Canadian Consumer Price Inflation Fell to 2.6% in October from 3.4% in September

November 21, 2008

On-year CPI inflation of 3.4% in both September and 3Q08 gave way to a 2.6% in October, as the seasonally adjusted index fell 0.5% and the unadjusted index tumbled by 1.0% in month-on-month terms. In the three months between July and October, the so-called headline (all items) CPI slid 1.4% at a seasonally adjusted annual rate. Gasoline prices dropped 13.4% between September and October and posted a sharply lower 12-month gain of 13.3% after jumping 26.5% in the year to September. Non-energy consumer prices increased 1.8% from October 2007, down from a 1.9% pace in September. For a third consecutive month, core CPIX, which excludes the eight most volatile CPI components, posted a year-over-year rise of 1.7%, which is below the central bank target of 2.0%. In its semi-annual Monetary Policy Report released last month, Bank of Canada officials projected core inflation of 1.7% in the first half of 2009, 1.6% in the second half of the year, and 1.9% in 2010.

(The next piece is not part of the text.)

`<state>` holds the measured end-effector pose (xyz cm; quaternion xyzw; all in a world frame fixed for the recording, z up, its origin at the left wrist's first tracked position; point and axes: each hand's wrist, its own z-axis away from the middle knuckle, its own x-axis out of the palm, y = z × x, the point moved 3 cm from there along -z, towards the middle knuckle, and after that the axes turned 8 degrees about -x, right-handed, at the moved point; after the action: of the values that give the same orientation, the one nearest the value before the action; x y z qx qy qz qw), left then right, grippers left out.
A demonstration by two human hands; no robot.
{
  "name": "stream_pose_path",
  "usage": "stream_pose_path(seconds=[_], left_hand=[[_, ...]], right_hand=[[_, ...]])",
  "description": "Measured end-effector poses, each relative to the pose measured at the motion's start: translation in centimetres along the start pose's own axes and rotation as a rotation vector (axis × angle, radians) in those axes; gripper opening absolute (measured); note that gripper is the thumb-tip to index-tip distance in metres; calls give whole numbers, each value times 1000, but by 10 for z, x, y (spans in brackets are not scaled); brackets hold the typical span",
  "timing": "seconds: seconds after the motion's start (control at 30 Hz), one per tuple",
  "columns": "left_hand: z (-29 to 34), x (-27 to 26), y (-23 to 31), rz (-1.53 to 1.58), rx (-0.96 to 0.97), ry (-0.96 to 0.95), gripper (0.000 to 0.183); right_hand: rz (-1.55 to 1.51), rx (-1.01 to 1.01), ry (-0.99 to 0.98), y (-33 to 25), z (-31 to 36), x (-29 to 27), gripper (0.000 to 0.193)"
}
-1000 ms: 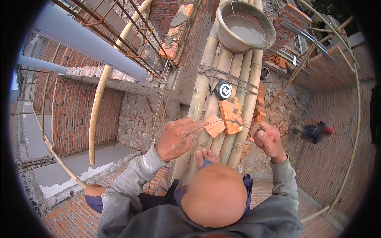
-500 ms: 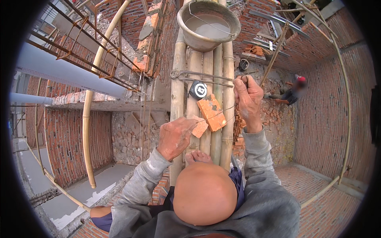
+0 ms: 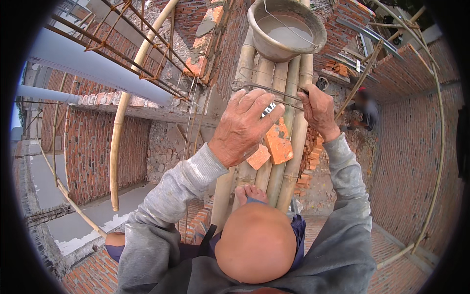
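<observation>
My left hand (image 3: 245,126) is closed, its fingers bent down over the bamboo poles (image 3: 292,169) and their tips hidden. Under it, only a black-and-white sliver of a tape measure (image 3: 268,109) shows. My right hand (image 3: 320,110) pinches a thin wire (image 3: 274,74) between thumb and forefinger, and the wire curves away across the poles. Beside both hands, a slim metal rod with a looped end (image 3: 238,85) lies crosswise on the bamboo. An orange brick piece (image 3: 279,143) with mortar specks rests below the left hand, a smaller brick chunk (image 3: 258,157) against it.
A bucket of greyish liquid (image 3: 286,32) stands on the poles ahead. My bare foot (image 3: 250,193) is on the bamboo. Rusty rebar (image 3: 139,63) and a grey pipe (image 3: 98,68) jut in at left. Far below right, a person (image 3: 364,110) crouches near rubble.
My left hand has moved forward from beside the small brick chunk to over the tape measure, now mostly covered. My right hand still pinches the wire. The whole view has shifted slightly.
</observation>
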<state>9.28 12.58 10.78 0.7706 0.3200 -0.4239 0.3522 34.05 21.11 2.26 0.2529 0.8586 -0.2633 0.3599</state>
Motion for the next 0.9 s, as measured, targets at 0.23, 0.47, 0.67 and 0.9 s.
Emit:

This disinflationary environment illustrates why in recessionary periods like the present, currency weakness is preferred to currency strength. It is hard to pass on any boost to import costs from depreciation, so the typical lift to inflation and constraint on monetary policy easing does not occur. Canadian officials have halved their target rate to 2.25% since December and are likely to ease another 50 bps on December 9th. At the same time, export competitiveness benefits. the Canadian dollar has declined 29.2% since peaking a year ago at US$0.9061. One area of resilient inflation continues to be food, whose cost advanced 0.4% m/m in October and by 6.1% from a year earlier compared to a 5.6% rise in the year to September.